Фридрих Шиллер | страница 26



Или еще одна, маленькая, всего в несколько слов, заметка на ту же тему, озаглавленная «Слух»:

«Говорят, что герцог Вюртембергский продает Англии еще три тысячи солдат, и в этом будто бы причина его нынешнего пребывания в Лондоне!!!»

Живо откликалась газета на народные движения за пределами Германии — волнения во Франции, предшествовавшие революции, восстания крестьян против крепостного права в Богемии (Чехия) в 1775 году.

Из «Немецкой хроники» мог знать Шиллер и о крупнейшем восстании против крепостного гнета в России, руководимом Пугачевым.

Сочувствием к русскому мятежнику проникнуто описание в «Немецкой хронике» казни Пугачева.

«О казни мятежника Пугачева читаешь с ужасом. Его взвели на помост, окрашенный в черный цвет. Какое зрелище для нашего воображения! Пугачев, прикованный к столбу, с восковой свечой в руке, рядом с ним два священника, а за ними его ангел смерти с двумя большими топорами, воткнутыми в деревянную плаху, которыми бунтовщик был затем четвертован. Сорок других были казнены одновременно с ним, и эта страшная процедура продолжалась почти целый день…»

Не однажды откликалась «Немецкая хроника» на события американской войны за независимость, с энтузиазмом встреченной передовой молодежью Германии. На два лагеря разделила эта война и воспитанников академии: нашлись сторонники англичан, но большинство восторгалось борьбой американского народа за свободу, бредило Вашингтоном и Франклином.

Нет, герцогу Карлу не удалось изолировать своих питомцев от жизни, от дыхания времени.

XVIII столетие вступало в последнюю треть своего существования, сгущались тучи, гроза народной ненависти к феодально-абсолютистскому строю приближалась и по сю сторону океана.

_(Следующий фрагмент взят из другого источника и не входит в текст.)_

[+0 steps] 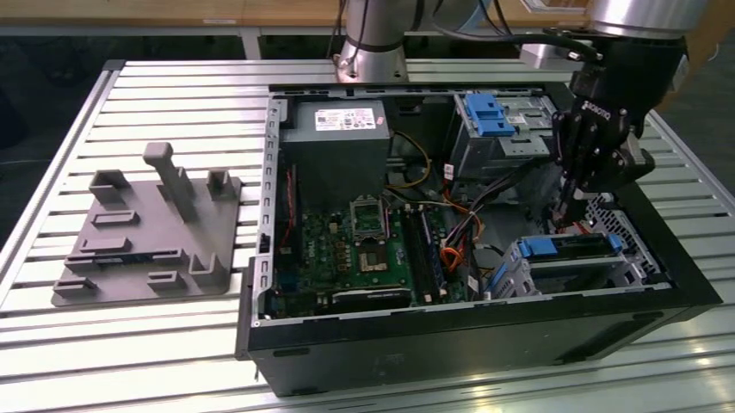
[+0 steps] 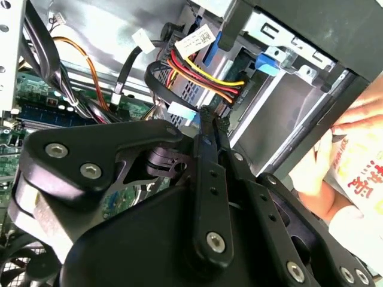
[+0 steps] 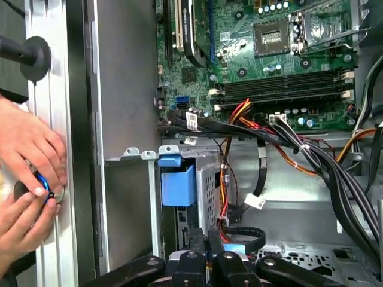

В Германии эта предгрозовая атмосфера ощутима была прежде всего и сильней всего в литературе. В произведениях «штюрмеров», или «бурных гениев», как называли себя представители «бури и натиска», критике подвергались все прогнившие устои, на которых кое-как еще держалась, доживая последние сроки, «Священная Римская империя».

В «Эмилии Галотти», трагедии великого немецкого просветителя Готхольда Эфраима Лессинга, перед читающей публикой предстала фигура феодального князя, распутника и капризного деспота; жизнь любого из его подданных висит на кончике его пера:

«Принц. Что еще? Что-нибудь подписать?

Камило Рота (один из советников принца). Нужно подписать смертный приговор.

Принц. Весьма охотно!.. Давайте сюда! Быстрей!